What is Forex?
(ForEx, FX )
Is the market where currencies are traded. It is the most liquid and largest financial market in the world, trades 24 hours a day, five days a week.
How does it work ? In the Forex market are involved from a tourist who makes a purchase of currency exchange to travel, to large banks that perform transactions. Even the stock exchanges to exchange shares for domestic currency may affect the Forex market.
Which are the most traded currency pairs? All currency trades involve the simultaneous buying of one currency and selling another. In the popular currency pair EUR / USD (. Euro / dollar) U.S, for example, the first currency (euro) is called the base currency; the second (USD) is called the quote currency. When a trader buys a currency pair, he or she buys the base currency and sell the quote currency.
What are the major currency pairs? The four most traded pair in the forex market. They called the largest and include Euro / U.S. dollar (EUR / USD); US dollar / Japanese yen (USD / JPY); US dollar / Swiss franc (USD / CHF); and sterling / dollar U.S. (GBP / USD). The big trading powers within the greater volume and liquidity.
Why Forex traders need intermediaries? A forex broker acts as an intermediary between the two parties involved in a transaction currency: the buyer and seller. While you can buy or sell currencies directly through banks and other institutions, brokers typically offer services that benefit merchants and graphics platforms, analysis tools and access to the lever.
A Broker or also sometimes called broker is an individual or a company that charges a fee or commission for the execution of purchase orders and sales made by an investor. Forex Broker usually offers leverage in English called Leverage which is almost as if you lend money for profit.

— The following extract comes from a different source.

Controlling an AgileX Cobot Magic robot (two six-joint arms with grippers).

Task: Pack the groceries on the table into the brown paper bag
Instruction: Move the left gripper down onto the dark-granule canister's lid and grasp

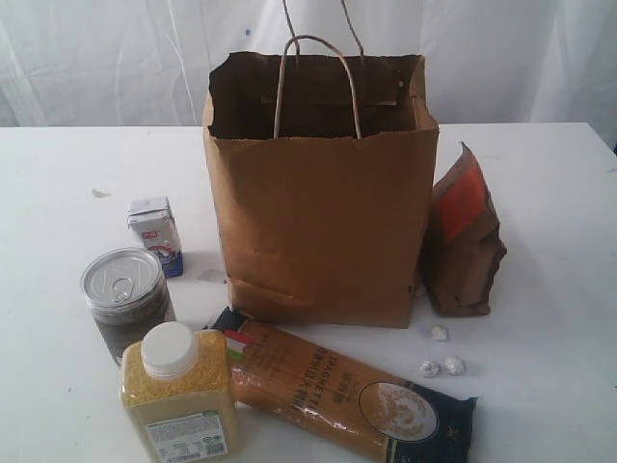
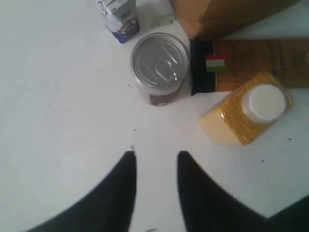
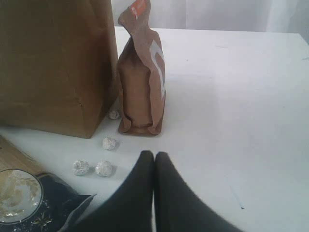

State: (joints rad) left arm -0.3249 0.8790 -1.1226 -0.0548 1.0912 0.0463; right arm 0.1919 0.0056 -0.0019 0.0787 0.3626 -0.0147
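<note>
Packing appears to be at its very start: five groceries are seen outside the brown paper bag (image 1: 318, 222), which stands upright and open-mouthed on the tabletop (image 1: 549, 386). The left hand (image 2: 156, 157) is held above bare tabletop with its fingers parted by a narrow gap and nothing between them. The pull-tab tin (image 2: 159, 65) lies directly ahead of it, so a first pick of the tin is judged to be the step in hand. The right hand (image 3: 154, 155) is pressed fully closed and empty, and is pointed towards the brown-orange pouch (image 3: 141, 77), which stands upright just beside the bag's right wall.

For the next move, a wider spread of the left fingers would be needed before the tin's round body could be straddled. A lift clear of the bag's rim and twisted handles would then be called for.

The small milk carton (image 1: 156, 234) is found off the bag's front left corner, with the tin further out from the bag. The yellow-grain bottle (image 1: 181, 395) is further out again. The long spaghetti pack (image 1: 337, 391) lies flat along the bag's front base, its end just beside the tin and close against the bottle, so little room is left for a finger on that side. Small foil balls (image 1: 441, 367) are scattered off the bag's front right corner. No glass jar is seen in any view.
</note>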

1. This leverage is very powerful in both directions, you can benefit or harm you because the greater leverage, greater risk.
2. The role of a company when acting as an agent for a customer and charges the customer a fee for their services.
Pip – Pips
What is a Pip?
A pip is the smallest change in price that a certain type of change can make. Since most major currency pairs are priced to four decimal places, the smallest change is that of the last decimal point – for most pairs this is the equivalent of 1/100 of one percent, or a base point.
We are going to put an example,
The smallest movement of the USD / CAD currency pair USD can make is $ 0.0001, or one basis point. The slightest movement in a currency not always have to be equal to a base point, but this is generally the case with most currency pairs. The Pip can move up or down, ie is when price moves up or down a currency or a change in the currency pair.
But it would be easy to understand. The USD / CAD is at 1.2820 – 30 mins, he has moved 1.2850. The USD / CAD 30 pips + moved. For a trader it is very important to take their relationship of those Pips Positive or Negative obtained in day, week, month, etc.
One trend is the general direction of a market or the price of an asset. Trends can vary in length from short, intermediate, long term. If you can identify a trend, it can be very profitable, as it will be able to trade with the trend. The idea is to see large-scale scene and the possible trend, if you can read and take action when the trend in a market force can a profit or a lost.
Support and Resistance
Support and Resistance * It is recommended to learn to distinguish and recognize trends before they learn the following:
Often analysts who speak of a certain security approaches a resistance or support is heard. These are simply the price levels or price range that a value, currency tend not to go (resistance) or go under (support).
Here is a picture where support and resistance EUR / USD 240Min the graph shown.
Indicator – Indicators
There are various and different types of indicators, each for its purposes and objectives. In this case we will focus more and see Forex Indicators 3 of the most basic.
Forex Technical Indicator
A technical indicator usually is a tool Any kind of metrics whose value is derived from the price of the generic activity in a stock or asset. To further facilitate the understanding of this, we can say that it is a tool that analyzable closing prices of both buying and selling, the indicator looks at this and gives us a better picture of the market.
Technical indicators seem to predict future price levels, or just the general direction of prices, worth noting previous employers.
Examples of common technical indicators include Relative Strength Index, Money Flow Index, Stochastic, MACD and Bollinger Bands®.
Take Profit is set of the price where you want to run an order to take a position corresponding earnings. It is widely used by currency traders specifying the exact type or number of pips from the current price point at which to close their current position for a profit.
Stop Loss¨can be defined as the opposite of Take Profit, but there are also times that we can use this to take profit or lock profits. First let’s define Stop Loss.
‘Stop-Loss’ o Stop-Loss Order’
It is an order placed with a broker to sell a security when a certain price is reached. A stop-loss order is designed to limit an investor’s loss on a security position. While most investors associate a stop-loss order only with a long position, but can also be used for a short position, in which case it would be purchased security if negotiated over a defined price.
A stop-loss order takes the excitement of business decisions and can be especially useful when one is on vacation or unable to see his / her position.
Caution is a knowing very well our broker, there may be occasions that such is the volatility and action in the markets that this action takes to run or not run on time. There are brokers who say their execution of Stop-Loss is not guaranteed, especially in situations where the trading of the shares or holes down (or up) in the price stops. Also it is known as “suspension order” or “order suspending market.”